---------- Data ----------
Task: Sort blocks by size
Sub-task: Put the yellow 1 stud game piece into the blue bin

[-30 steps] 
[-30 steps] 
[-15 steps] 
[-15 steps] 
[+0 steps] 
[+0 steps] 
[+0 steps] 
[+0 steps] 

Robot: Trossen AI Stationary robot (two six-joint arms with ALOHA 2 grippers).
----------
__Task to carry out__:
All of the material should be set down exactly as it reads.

__Written reply__:
Task: Sort blocks by size
Sub-task: Put the yellow 1 stud game piece into the blue bin

[-30 steps] 
[-30 steps] 
[-15 steps] 
[-15 steps] 
[+0 steps] 
[+0 steps] 
[+0 steps] 
[+0 steps] 

Robot: Trossen AI Stationary robot (two six-joint arms with ALOHA 2 grippers).

The output requires no further additions.